In addition to the roles identified for XIAP in directly promoting tumor resistance to immune therapy, it is also likely that it is associated with the induction of a more immunosuppressive tumor microenvironment. Among the immune genes identified in our GSEA of ADCC-resistant IBC cells (Supplementary Figures 5 and 6), CSF2 induces myeloid-derived suppressor cell generation and subsequent immunosuppressive activities,43 and IFNγ induces PD-L1 expression in cancer cell lines, which can suppress the cytotoxicity of both NK cells and CTLs.44, 45, 46 Chemokine (CC) ligand 13 (CCL13) is a chemoattractant factor for monocytes and lymphocytes and downregulation could limit ADCC and T cell-mediated killing.
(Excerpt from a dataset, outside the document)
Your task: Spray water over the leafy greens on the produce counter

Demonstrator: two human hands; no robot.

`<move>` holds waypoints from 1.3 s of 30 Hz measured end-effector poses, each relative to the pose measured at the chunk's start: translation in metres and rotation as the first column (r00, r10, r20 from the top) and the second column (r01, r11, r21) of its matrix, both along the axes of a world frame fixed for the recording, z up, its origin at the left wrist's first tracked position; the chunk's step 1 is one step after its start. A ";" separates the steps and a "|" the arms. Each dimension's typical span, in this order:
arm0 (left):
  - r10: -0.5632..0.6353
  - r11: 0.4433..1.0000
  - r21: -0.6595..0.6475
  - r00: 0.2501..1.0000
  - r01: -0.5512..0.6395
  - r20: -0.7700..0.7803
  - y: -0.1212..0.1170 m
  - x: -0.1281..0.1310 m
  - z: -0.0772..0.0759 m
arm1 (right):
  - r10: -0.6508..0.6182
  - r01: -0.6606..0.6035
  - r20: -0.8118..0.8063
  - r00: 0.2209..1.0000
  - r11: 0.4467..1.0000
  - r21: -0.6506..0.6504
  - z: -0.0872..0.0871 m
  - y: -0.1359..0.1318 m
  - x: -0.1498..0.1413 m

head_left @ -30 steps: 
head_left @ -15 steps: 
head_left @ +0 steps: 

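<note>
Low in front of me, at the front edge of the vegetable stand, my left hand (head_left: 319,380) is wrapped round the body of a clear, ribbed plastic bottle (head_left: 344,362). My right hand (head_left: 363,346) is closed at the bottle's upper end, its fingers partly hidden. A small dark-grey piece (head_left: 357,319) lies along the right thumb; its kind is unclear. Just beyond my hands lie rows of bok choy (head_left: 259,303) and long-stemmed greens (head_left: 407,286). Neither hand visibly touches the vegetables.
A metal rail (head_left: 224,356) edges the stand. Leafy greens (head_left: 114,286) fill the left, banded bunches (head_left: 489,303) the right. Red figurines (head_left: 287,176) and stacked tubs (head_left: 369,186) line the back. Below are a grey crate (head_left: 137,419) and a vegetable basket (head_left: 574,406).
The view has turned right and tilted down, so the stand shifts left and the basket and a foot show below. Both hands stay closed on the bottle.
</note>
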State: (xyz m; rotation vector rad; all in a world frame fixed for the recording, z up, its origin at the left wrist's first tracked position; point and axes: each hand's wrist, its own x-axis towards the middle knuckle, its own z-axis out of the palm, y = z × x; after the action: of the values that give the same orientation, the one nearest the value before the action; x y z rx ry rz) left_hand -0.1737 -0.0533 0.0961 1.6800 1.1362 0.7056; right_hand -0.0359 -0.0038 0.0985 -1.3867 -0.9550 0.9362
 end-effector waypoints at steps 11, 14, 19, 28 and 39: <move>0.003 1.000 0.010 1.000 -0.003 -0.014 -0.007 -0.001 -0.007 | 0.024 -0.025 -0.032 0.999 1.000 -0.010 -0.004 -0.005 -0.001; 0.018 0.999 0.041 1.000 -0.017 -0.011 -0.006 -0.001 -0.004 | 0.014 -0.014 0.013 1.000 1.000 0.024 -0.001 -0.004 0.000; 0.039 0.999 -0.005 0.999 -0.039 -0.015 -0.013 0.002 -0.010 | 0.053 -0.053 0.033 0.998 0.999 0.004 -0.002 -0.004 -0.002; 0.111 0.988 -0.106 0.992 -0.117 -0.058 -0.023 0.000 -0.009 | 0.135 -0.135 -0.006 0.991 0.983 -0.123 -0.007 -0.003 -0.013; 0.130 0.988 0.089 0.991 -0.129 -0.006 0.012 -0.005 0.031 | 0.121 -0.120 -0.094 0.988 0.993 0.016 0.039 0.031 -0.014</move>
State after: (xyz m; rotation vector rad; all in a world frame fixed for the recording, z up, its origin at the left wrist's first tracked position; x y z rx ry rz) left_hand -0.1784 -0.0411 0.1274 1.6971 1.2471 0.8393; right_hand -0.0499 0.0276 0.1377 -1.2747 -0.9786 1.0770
CCL21 leads to a tolerogenic tumor microenvironment and promotes survival of tumor xenografts.47 CCL21 can also promote differentiation into Treg cells and induce effector T-cell senescence.48 CXCL13/bca-1 can promote eosinophil and naïve T-cell accumulation, suppressing immune response.49 IL-25 has been shown to polarize ILC2s creating an immunosuppressive environment.50 Upregulation of kynurenine 4-monooxygenase diverts catabolism of tryptophan, an essential element for T-cell proliferation, to create a specific metabolite, 3-hydroxykynurenine, which has roles in redox homeostasis51 and can suppress T-cell function directly.52 Although alterations in the levels of these molecules may not affect in vitro assessment of ADCC and immune-mediated apoptosis, they do suggest an immunosuppressive phenotype that may be present in vivo in tumors with high XIAP expression.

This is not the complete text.